*** Opening of Data segment ***

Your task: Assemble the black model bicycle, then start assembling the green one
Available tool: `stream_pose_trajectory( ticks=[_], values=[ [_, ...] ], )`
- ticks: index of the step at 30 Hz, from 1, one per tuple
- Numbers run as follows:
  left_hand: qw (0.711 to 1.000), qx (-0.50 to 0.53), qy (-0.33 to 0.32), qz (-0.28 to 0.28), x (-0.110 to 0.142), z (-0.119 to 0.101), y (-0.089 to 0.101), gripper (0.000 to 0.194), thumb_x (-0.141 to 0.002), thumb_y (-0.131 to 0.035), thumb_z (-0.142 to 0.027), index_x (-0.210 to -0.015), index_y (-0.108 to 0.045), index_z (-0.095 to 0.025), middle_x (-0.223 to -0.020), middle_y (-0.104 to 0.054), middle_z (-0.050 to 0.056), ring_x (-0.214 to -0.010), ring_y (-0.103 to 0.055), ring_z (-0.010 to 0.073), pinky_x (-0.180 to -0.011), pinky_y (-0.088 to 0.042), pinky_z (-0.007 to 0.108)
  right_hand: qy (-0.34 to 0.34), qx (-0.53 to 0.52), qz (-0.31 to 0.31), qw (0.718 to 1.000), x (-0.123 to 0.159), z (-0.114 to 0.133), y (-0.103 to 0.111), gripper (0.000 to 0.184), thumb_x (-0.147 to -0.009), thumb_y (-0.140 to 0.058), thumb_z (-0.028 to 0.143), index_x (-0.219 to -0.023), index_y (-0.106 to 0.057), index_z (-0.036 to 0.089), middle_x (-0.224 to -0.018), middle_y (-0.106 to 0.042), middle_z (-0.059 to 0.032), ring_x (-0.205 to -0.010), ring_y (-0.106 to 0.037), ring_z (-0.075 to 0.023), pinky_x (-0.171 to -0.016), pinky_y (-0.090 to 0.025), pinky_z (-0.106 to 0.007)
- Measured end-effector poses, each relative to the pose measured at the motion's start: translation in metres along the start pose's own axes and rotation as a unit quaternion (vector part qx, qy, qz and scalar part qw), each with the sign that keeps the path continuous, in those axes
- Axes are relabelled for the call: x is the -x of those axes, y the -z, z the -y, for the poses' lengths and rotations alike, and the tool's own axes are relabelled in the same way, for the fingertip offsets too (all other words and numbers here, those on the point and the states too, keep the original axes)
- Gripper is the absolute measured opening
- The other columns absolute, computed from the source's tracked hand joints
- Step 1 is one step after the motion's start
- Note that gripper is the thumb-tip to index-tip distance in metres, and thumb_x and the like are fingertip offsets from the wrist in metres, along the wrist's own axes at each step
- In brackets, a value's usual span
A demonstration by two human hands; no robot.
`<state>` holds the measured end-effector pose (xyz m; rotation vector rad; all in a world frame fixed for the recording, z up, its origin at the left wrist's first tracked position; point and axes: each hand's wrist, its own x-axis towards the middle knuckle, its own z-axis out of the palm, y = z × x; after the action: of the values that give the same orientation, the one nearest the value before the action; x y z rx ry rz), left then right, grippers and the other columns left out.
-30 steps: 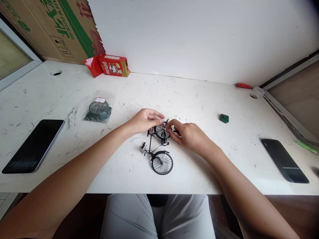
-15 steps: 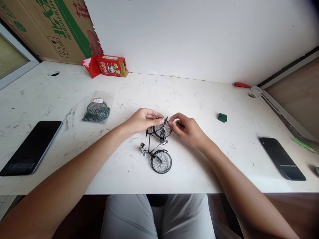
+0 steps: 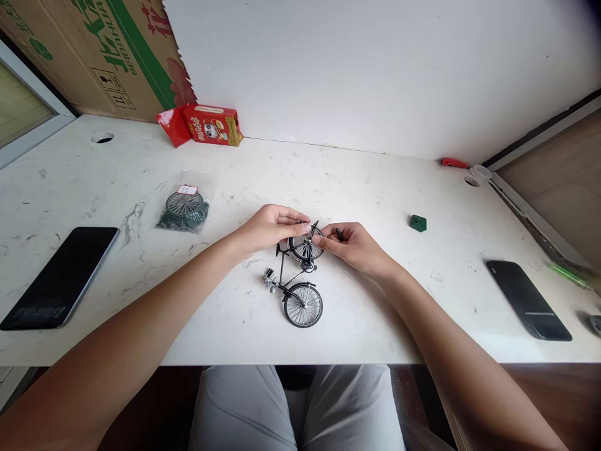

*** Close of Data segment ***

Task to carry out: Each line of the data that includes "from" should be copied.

Output below:
- ticks: index of the step at 30 Hz, from 1, one per tuple
- The other columns absolute, computed from the source's tracked hand joints
- Note that gripper is the thumb-tip to index-tip distance in metres, and thumb_x and the like are fingertip offsets from the wrist in metres, along the wrist's own axes at each step

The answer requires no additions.